Genome sequencing of S. sp. WAC01529 revealed a ~70 kb crb BGC covering 30 genes (Supplementary Table 2). We searched the boundary regions of crb BGC and designed a pair of capture hooks bearing five TISs (six TISs in total, including one introduced by the Pme I site) (Supplementary Table 1) for cloning a region of 76 kb from the chromosome of S. sp. WAC01529 into pCGW. Seven out of ten yeast colonies showed a positive signal by PCR screening—a 70% capture rate (Supplementary Fig. 3a). Plasmid bearing the crb BGC, pGP1529 (Fig. 2b), was mobilized into S. coelicolor M1154 and S. coelicolor M1154/pAMX4 for corbomycin production through E. coli-Streptomyces intergenic tri-parental mating34. Antibacterial activity assay against Bacillus subtilis 168 revealed robust growth inhibition from S. coelicolor M1154/pAMX4/pGP1529 extracts; no growth inhibition was observed from S. coelicolor M1154/pGP1529 extracts (Supplementary Fig. 4). The yields of corbomycin in S. sp.

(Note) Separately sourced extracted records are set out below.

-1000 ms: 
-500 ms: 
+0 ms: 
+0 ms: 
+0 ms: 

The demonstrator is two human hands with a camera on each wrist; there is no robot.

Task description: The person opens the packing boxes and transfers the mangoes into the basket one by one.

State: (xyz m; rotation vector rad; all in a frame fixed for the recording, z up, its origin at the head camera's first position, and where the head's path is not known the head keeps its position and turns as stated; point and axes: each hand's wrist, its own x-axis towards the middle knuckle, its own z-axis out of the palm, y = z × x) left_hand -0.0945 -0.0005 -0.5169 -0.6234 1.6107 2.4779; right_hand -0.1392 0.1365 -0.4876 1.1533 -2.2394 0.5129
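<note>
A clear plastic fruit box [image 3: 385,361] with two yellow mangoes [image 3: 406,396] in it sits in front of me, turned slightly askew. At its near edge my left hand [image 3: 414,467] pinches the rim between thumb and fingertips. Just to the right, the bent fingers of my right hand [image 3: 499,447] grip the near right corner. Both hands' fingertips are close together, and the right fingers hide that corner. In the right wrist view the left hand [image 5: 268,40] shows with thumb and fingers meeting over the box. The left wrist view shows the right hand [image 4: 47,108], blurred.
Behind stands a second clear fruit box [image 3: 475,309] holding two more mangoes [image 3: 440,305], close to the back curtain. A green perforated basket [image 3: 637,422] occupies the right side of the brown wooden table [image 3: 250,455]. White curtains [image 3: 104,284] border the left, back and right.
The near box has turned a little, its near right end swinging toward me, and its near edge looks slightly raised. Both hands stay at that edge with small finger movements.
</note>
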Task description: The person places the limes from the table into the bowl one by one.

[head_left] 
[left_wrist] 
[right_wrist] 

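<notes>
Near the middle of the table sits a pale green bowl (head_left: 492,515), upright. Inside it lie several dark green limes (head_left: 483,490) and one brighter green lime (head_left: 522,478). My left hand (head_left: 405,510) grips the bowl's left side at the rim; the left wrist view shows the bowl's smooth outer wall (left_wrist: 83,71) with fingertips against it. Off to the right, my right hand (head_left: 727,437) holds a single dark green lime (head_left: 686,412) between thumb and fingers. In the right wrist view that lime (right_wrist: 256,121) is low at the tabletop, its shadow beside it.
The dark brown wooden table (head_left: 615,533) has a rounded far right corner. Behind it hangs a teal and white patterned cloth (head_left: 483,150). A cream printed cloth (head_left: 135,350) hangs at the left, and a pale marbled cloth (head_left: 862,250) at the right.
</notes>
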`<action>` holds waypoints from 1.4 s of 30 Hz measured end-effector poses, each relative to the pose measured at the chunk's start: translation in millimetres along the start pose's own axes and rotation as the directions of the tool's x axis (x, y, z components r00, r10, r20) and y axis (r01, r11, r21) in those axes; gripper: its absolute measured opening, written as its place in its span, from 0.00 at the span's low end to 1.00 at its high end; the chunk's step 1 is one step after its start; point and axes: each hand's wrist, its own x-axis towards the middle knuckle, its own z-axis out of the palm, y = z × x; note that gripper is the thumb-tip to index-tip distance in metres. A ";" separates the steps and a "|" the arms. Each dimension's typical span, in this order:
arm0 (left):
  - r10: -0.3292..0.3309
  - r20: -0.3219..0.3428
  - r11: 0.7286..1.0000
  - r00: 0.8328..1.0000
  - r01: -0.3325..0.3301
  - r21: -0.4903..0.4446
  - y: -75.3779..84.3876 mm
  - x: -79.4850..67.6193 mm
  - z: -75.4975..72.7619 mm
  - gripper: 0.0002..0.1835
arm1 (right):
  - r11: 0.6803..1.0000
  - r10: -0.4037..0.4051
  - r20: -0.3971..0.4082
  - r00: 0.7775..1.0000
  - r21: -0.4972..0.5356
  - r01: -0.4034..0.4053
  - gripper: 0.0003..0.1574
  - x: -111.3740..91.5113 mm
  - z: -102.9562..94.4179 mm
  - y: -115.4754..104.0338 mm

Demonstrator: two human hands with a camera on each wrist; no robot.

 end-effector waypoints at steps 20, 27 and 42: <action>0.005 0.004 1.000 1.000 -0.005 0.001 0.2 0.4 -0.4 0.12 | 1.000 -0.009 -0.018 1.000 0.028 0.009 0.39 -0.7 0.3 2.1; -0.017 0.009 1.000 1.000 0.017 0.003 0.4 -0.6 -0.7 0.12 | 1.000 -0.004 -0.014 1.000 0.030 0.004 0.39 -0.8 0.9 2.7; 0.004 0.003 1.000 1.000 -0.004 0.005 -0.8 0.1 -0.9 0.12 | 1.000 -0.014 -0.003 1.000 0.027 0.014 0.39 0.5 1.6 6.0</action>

WAC01529, S. coelicolor M1154/pGP1529, and S. coelicolor M1154/pAMX4/pGP1529, determined by high-performance liquid chromatography coupled with quadrupole time-of-flight mass spectrometry (HPLC-QTOF-MS), were 3.4 mg/L, 0 mg/L, and 65.4 mg/L, respectively, indicating a 19-fold increase in titer using the GPAHex platform (Fig. 2c, d).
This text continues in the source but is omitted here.